TASK
Faithfully repeat all of the records, as they are written below.

DATA EXTRACT
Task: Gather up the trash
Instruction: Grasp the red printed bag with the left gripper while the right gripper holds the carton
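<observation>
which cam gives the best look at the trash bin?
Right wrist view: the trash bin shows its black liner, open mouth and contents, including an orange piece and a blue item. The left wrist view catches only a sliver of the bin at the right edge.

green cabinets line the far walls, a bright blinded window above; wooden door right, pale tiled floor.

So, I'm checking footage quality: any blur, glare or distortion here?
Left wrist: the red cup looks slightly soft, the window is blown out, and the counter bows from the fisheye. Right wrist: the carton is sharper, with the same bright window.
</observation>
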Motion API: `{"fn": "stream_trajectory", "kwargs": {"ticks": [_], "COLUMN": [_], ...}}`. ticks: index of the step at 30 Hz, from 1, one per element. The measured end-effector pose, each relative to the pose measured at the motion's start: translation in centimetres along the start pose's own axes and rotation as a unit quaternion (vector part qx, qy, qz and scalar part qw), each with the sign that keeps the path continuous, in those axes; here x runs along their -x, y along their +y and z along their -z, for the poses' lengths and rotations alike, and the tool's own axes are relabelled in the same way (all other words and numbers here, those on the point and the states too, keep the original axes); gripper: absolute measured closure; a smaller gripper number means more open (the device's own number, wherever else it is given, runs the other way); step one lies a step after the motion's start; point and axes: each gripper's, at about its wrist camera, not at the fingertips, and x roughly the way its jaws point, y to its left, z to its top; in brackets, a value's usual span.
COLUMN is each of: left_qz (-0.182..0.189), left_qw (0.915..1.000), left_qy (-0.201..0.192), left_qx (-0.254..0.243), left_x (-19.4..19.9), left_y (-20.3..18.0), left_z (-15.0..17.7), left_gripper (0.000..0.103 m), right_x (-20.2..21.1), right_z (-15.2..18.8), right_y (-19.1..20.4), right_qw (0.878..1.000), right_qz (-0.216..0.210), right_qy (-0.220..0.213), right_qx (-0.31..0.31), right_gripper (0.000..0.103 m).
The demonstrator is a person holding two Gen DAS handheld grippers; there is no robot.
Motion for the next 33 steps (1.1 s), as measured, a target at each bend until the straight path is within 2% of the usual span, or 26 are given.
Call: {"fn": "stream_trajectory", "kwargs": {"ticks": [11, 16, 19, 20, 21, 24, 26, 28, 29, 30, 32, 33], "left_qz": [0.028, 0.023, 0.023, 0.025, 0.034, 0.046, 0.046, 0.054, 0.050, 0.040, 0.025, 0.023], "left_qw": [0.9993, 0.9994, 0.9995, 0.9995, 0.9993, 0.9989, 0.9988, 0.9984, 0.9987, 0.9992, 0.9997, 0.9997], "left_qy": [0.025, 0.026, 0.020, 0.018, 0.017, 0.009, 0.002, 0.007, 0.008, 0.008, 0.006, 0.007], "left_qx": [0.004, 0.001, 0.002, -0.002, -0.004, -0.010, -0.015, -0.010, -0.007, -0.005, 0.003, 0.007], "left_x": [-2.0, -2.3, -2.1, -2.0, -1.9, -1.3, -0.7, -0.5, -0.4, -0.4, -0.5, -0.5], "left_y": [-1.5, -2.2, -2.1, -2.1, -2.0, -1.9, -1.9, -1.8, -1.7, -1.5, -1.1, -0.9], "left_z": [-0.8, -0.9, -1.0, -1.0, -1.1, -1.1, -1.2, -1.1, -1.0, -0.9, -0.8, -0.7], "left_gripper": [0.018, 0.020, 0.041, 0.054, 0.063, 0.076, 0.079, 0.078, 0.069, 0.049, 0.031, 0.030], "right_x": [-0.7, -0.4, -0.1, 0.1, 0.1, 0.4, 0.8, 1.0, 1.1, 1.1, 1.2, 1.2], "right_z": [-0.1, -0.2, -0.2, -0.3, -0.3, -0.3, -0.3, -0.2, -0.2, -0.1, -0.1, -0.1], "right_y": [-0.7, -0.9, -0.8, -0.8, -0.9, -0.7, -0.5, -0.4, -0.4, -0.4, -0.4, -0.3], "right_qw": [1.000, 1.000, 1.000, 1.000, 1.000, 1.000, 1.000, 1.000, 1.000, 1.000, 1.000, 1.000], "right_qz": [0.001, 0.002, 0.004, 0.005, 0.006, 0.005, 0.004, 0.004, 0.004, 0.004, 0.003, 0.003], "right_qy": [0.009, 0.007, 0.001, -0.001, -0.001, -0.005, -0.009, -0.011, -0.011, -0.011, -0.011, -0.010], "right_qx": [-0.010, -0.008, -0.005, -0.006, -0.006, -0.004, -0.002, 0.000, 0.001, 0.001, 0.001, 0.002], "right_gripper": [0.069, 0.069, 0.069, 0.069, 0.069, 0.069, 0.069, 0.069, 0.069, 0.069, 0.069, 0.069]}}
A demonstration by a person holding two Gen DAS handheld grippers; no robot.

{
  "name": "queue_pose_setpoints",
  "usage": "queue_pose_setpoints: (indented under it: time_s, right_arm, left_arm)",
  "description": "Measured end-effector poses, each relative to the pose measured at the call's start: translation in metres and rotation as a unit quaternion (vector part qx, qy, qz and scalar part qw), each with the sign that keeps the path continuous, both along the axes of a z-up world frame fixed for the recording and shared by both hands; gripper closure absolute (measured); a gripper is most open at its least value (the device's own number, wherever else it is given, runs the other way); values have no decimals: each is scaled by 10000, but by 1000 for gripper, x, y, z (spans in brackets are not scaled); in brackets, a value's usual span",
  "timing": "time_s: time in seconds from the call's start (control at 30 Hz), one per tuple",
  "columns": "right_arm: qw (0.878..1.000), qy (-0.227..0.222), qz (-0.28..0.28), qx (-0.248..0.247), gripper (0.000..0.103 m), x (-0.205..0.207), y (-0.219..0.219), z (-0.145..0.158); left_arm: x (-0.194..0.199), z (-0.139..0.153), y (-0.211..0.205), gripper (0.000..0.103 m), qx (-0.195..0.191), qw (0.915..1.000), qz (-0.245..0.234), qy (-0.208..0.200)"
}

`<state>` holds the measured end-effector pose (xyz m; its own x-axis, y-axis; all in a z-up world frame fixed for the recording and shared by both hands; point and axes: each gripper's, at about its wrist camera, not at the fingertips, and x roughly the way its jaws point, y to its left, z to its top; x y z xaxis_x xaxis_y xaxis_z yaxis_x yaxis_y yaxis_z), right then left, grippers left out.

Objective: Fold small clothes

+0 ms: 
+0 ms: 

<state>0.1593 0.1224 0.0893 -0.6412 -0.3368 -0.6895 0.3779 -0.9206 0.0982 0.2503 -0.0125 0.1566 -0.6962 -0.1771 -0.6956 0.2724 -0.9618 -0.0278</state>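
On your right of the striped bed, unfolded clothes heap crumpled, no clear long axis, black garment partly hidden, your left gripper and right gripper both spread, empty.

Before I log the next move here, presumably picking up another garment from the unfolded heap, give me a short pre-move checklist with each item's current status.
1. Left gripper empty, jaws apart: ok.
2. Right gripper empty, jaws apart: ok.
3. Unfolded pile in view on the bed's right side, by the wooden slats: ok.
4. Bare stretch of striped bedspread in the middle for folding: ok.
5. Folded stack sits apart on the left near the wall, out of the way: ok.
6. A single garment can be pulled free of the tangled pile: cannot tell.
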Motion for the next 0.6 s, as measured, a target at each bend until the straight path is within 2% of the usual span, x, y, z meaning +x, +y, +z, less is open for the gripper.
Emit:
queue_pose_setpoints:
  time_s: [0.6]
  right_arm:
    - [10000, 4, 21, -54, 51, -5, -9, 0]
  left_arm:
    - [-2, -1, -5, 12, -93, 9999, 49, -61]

ANSWER SPACE
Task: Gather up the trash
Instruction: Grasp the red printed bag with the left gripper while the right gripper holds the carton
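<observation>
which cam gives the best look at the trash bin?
Right wrist view: the trash bin shows its black liner, open mouth and contents, including an orange piece and a blue item. The left wrist view catches only a sliver of the bin at the right edge.

green cabinets line the far walls, a bright blinded window above; wooden door right, pale tiled floor.

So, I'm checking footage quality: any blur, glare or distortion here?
Left wrist: the red cup looks slightly soft, the window is blown out, and the counter bows from the fisheye. Right wrist: the carton is sharper, with the same bright window.
</observation>
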Motion API: `{"fn": "stream_trajectory", "kwargs": {"ticks": [_], "COLUMN": [_], ...}}`. ticks: index of the step at 30 Hz, from 1, one per element. The measured end-effector pose, each relative to the pose measured at the motion's start: translation in centimetres along the start pose's own axes and rotation as a unit quaternion (vector part qx, qy, qz and scalar part qw), each with the sign that keeps the path continuous, in those axes; here x runs along their -x, y along their +y and z along their -z, for the poses' lengths and rotations alike, and the tool's own axes are relabelled in the same way (all other words and numbers here, those on the point and the states too, keep the original axes); gripper: absolute measured closure; a smaller gripper number means more open (the device's own number, wherever else it is given, runs the other way); step one lies a step after the motion's start; point and axes: each gripper's, at about its wrist camera, not at the fingertips, and x roughly the way its jaws point, y to its left, z to its top; in brackets, a value's usual span.
COLUMN is each of: left_qz (-0.182..0.189), left_qw (0.915..1.000), left_qy (-0.201..0.192), left_qx (-0.254..0.243), left_x (-19.4..19.9), left_y (-20.3..18.0), left_z (-15.0..17.7), left_gripper (0.000..0.103 m), right_x (-20.2..21.1), right_z (-15.2..18.8), right_y (-19.1..20.4), right_qw (0.878..1.000), right_qz (-0.216..0.210), right_qy (-0.220..0.213), right_qx (-0.31..0.31), right_gripper (0.000..0.103 m).
The demonstrator is a person holding two Gen DAS handheld grippers; there is no robot.
Motion for the next 33 steps (1.1 s), as measured, a target at each bend until the straight path is within 2% of the usual span, or 26 are given.
Call: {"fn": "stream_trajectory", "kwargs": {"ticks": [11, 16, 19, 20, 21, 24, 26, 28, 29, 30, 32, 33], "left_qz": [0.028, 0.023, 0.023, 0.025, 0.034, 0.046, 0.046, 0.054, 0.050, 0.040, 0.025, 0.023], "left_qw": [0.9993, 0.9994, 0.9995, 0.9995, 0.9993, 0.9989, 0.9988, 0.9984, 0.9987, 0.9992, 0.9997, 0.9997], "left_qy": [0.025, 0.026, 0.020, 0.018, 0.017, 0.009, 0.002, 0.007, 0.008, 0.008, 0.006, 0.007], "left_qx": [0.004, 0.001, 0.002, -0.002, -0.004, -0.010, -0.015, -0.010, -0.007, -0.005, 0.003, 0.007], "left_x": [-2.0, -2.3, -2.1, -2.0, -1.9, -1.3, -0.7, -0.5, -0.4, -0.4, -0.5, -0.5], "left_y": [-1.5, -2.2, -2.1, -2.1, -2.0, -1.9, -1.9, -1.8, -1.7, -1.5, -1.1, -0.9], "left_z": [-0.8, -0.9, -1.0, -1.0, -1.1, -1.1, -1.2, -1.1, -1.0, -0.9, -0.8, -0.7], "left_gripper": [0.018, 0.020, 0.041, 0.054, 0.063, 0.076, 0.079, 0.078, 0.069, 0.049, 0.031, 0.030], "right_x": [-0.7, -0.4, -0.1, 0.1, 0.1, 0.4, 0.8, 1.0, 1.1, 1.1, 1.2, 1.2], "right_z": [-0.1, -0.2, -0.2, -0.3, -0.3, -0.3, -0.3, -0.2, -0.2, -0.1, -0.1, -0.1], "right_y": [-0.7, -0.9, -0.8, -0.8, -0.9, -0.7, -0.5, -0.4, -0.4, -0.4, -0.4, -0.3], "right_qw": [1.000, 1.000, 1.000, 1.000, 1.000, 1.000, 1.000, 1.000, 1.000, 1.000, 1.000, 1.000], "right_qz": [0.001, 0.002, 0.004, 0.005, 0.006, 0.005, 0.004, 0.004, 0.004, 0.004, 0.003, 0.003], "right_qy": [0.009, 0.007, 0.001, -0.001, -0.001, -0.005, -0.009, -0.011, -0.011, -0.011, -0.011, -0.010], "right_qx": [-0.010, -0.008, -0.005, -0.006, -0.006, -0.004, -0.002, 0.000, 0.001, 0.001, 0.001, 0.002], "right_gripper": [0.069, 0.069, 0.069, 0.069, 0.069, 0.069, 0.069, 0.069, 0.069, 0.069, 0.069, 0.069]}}
A demonstration by a person holding two Gen DAS handheld grippers; no robot.

{
  "name": "queue_pose_setpoints",
  "usage": "queue_pose_setpoints: (indented under it: time_s, right_arm, left_arm)",
  "description": "Measured end-effector poses, each relative to the pose measured at the call's start: translation in metres and rotation as a unit quaternion (vector part qx, qy, qz and scalar part qw), each with the sign that keeps the path continuous, both along the axes of a z-up world frame fixed for the recording and shared by both hands; gripper closure absolute (measured); a gripper is most open at its least value (the device's own number, wherever else it is given, runs the other way); values have no decimals: each is scaled by 10000, but by 1000 for gripper, x, y, z (spans in brackets are not scaled); in brackets, a value's usual span",
  "timing": "time_s: time in seconds from the call's start (control at 30 Hz), one per tuple",
  "columns": "right_arm: qw (0.878..1.000), qy (-0.227..0.222), qz (-0.28..0.28), qx (-0.248..0.247), gripper (0.000..0.103 m), x (-0.205..0.207), y (-0.219..0.219), z (-0.145..0.158); left_arm: x (-0.194..0.199), z (-0.139..0.153), y (-0.211..0.205), gripper (0.000..0.103 m), qx (-0.195..0.191), qw (0.915..1.000), qz (-0.245..0.234), qy (-0.208..0.200)"
}

`<state>` holds the measured end-effector pose (xyz m; its own x-axis, y-axis; all in a z-up world frame fixed for the recording and shared by both hands; point and axes: each gripper's, at about its wrist camera, not at the fingertips, and x roughly the way its jaws point, y to its left, z to its top; x y z xaxis_x xaxis_y xaxis_z yaxis_x yaxis_y yaxis_z), right then left, grippers left out.

Objective: Fold small clothes

+0 ms: 
+0 ms: 

<state>0.1593 0.1224 0.0893 -0.6412 -0.3368 -0.6895 0.3779 -0.9206 0.0982 0.2503 -0.0125 0.1566 -0.6962 -0.1771 -0.6956 0.2724 -0.9618 -0.0278</state>
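On your right of the striped bed, unfolded clothes heap crumpled, no clear long axis, black garment partly hidden, your left gripper and right gripper both spread, empty.

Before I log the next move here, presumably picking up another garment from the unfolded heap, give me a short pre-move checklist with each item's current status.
1. Left gripper empty, jaws apart: ok.
2. Right gripper empty, jaws apart: ok.
3. Unfolded pile in view on the bed's right side, by the wooden slats: ok.
4. Bare stretch of striped bedspread in the middle for folding: ok.
5. Folded stack sits apart on the left near the wall, out of the way: ok.
6. A single garment can be pulled free of the tangled pile: cannot tell.
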Motion for the next 0.6 s, as measured, a target at each bend until the straight path is within 2% of the usual span, x, y, z meaning +x, +y, +z, less is open for the gripper.
Emit:
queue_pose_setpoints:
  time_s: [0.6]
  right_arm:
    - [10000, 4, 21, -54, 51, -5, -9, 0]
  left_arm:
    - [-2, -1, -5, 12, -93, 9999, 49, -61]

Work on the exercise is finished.